ACTIVITY:
Every line that contains the word "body" is to be copied from the listing.
———
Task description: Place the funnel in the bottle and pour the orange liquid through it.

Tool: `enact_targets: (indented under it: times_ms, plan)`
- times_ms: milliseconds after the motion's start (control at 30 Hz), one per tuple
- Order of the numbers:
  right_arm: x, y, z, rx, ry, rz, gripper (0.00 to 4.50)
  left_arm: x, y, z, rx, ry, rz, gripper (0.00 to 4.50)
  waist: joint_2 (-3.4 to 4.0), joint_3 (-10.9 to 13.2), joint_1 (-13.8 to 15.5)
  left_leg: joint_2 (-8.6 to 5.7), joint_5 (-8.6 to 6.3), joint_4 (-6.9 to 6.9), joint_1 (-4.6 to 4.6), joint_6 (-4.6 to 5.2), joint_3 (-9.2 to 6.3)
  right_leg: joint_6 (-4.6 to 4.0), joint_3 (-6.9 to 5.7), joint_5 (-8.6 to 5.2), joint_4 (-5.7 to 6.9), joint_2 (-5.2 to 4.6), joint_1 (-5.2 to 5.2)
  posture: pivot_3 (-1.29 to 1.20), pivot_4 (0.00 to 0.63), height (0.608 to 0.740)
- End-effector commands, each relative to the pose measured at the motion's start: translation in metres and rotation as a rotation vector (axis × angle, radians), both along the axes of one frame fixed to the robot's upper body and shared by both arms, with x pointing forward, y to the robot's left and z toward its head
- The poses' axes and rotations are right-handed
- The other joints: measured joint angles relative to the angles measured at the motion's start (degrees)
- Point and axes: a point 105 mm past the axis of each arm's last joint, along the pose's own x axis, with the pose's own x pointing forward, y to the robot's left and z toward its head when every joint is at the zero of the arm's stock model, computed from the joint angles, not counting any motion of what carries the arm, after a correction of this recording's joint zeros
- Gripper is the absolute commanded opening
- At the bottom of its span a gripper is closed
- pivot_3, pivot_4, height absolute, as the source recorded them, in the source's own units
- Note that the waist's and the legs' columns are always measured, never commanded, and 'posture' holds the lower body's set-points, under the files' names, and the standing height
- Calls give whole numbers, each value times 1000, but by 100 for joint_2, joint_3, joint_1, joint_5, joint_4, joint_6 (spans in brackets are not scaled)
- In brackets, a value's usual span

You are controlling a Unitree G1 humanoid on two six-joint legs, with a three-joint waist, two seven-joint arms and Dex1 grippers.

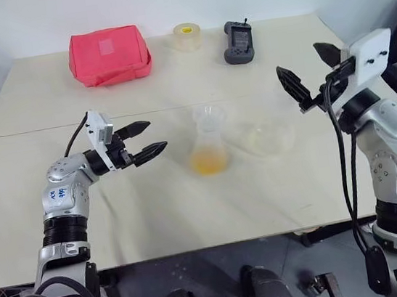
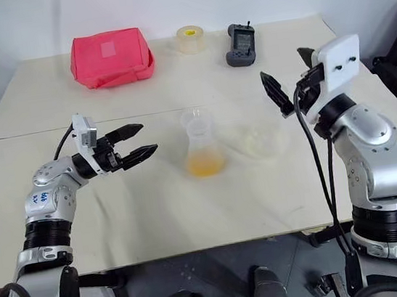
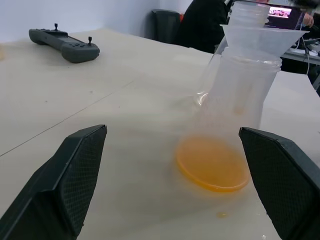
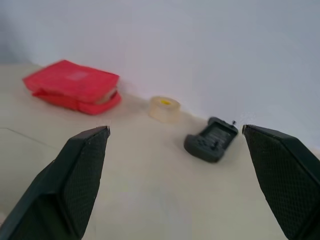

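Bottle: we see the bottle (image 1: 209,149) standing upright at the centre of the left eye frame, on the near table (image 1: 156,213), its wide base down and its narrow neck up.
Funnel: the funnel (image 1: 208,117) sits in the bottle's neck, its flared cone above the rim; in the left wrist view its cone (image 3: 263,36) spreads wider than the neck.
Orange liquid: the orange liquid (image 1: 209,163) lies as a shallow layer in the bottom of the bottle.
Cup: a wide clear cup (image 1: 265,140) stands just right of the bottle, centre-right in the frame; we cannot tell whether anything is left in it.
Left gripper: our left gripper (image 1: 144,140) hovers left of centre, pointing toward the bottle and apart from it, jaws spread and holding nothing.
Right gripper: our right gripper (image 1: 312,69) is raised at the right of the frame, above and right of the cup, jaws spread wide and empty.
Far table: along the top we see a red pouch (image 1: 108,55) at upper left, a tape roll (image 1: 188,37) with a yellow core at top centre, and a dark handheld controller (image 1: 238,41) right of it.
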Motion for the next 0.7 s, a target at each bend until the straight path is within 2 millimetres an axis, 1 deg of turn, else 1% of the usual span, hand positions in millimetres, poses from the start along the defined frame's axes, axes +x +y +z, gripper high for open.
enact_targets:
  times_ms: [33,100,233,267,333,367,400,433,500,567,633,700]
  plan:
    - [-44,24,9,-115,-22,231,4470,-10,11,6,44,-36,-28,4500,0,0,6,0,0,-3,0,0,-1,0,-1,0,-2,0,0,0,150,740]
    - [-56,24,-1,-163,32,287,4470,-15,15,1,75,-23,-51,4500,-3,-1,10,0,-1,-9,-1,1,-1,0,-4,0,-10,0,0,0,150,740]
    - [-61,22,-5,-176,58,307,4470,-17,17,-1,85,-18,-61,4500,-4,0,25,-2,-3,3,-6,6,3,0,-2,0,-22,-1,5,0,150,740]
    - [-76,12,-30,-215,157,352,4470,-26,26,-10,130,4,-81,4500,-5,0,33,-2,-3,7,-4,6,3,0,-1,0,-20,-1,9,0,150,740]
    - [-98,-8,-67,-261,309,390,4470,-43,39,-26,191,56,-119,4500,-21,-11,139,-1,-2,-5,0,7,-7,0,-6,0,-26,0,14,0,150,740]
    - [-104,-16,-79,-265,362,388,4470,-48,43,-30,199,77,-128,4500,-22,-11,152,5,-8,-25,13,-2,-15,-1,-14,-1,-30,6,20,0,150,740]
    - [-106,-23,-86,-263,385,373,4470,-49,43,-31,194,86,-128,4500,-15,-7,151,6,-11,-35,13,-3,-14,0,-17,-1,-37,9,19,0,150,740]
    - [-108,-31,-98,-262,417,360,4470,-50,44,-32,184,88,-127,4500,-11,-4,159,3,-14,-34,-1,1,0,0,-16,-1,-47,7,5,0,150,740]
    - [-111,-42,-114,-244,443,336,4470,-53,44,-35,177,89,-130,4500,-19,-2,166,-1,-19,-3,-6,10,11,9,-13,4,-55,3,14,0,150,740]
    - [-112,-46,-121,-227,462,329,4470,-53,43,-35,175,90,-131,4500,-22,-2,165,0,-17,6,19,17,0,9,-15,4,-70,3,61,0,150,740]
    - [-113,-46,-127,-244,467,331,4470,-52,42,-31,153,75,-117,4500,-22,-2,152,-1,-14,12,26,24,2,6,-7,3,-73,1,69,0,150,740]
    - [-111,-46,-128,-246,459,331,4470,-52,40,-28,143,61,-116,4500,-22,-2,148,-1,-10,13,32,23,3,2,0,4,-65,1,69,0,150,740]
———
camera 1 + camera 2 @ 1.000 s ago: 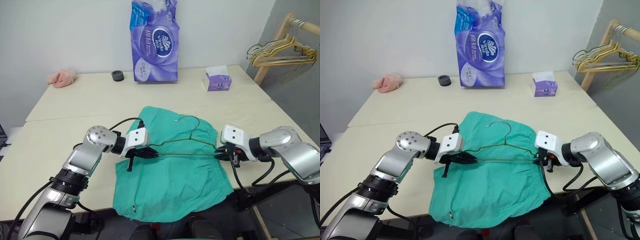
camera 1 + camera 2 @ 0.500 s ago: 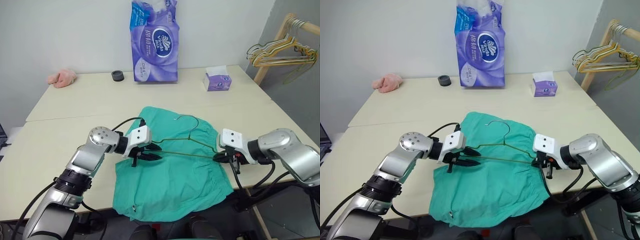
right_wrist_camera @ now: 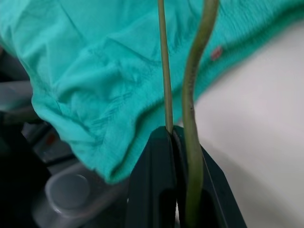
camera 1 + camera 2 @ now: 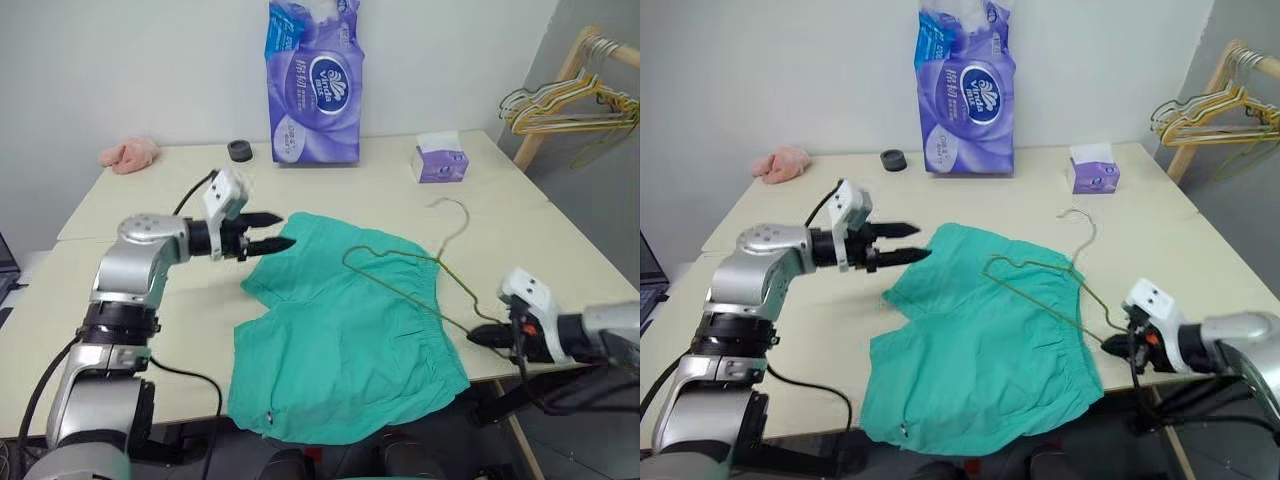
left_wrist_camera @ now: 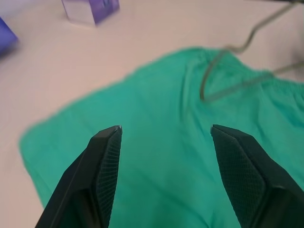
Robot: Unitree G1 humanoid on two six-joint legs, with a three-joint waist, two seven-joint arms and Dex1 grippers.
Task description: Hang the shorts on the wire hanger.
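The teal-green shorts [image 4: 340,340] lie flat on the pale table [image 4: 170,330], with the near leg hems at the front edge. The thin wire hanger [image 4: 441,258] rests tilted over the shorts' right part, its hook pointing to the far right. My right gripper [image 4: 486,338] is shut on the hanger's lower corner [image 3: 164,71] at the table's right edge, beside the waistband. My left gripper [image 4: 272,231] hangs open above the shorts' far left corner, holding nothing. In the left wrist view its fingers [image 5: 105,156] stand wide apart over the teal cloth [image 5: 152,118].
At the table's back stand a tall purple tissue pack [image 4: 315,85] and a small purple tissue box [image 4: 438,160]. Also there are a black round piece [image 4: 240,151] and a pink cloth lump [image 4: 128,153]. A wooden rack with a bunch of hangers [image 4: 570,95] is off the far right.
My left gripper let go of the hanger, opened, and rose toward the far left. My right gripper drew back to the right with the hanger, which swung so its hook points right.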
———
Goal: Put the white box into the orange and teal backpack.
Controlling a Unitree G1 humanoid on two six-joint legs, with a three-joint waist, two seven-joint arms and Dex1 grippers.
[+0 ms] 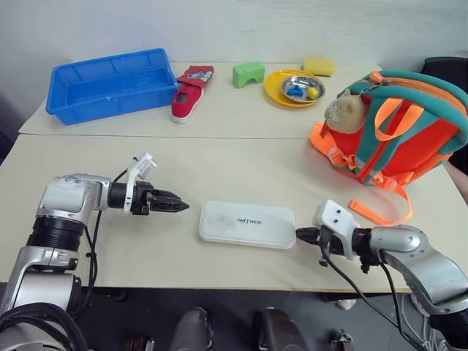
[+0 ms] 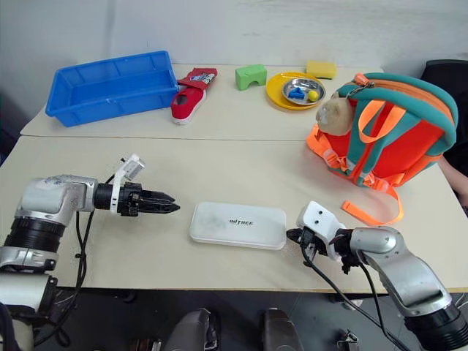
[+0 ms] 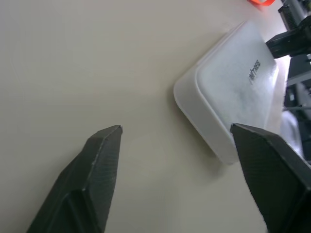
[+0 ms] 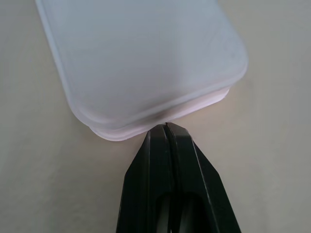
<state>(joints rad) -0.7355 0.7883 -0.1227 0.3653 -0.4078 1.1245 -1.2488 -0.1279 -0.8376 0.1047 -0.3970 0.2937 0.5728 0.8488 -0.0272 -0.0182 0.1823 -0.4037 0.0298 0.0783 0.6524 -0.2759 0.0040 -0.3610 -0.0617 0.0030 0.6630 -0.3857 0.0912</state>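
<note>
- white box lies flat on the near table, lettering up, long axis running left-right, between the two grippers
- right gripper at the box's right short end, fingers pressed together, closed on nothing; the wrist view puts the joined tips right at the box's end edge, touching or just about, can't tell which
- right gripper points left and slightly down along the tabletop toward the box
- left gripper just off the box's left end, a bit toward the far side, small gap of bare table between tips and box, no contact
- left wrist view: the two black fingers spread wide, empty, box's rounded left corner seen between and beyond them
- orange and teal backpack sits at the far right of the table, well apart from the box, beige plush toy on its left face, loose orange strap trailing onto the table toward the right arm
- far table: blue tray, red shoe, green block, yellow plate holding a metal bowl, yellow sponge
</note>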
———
WRITTEN SOLUTION:
- End-effector commands, each relative to the pose measured at the motion's start: translation in metres and rotation as a rotation vector (axis × angle, radians), both along the axes of one frame fixed to the robot's upper body and shared by both arms, with x pointing forward, y to the robot's left and z toward its head
- Note that the waist's and the legs' columns are always measured, never commanded, and 'posture' holds the lower body's set-points, under the files' names, and the standing height

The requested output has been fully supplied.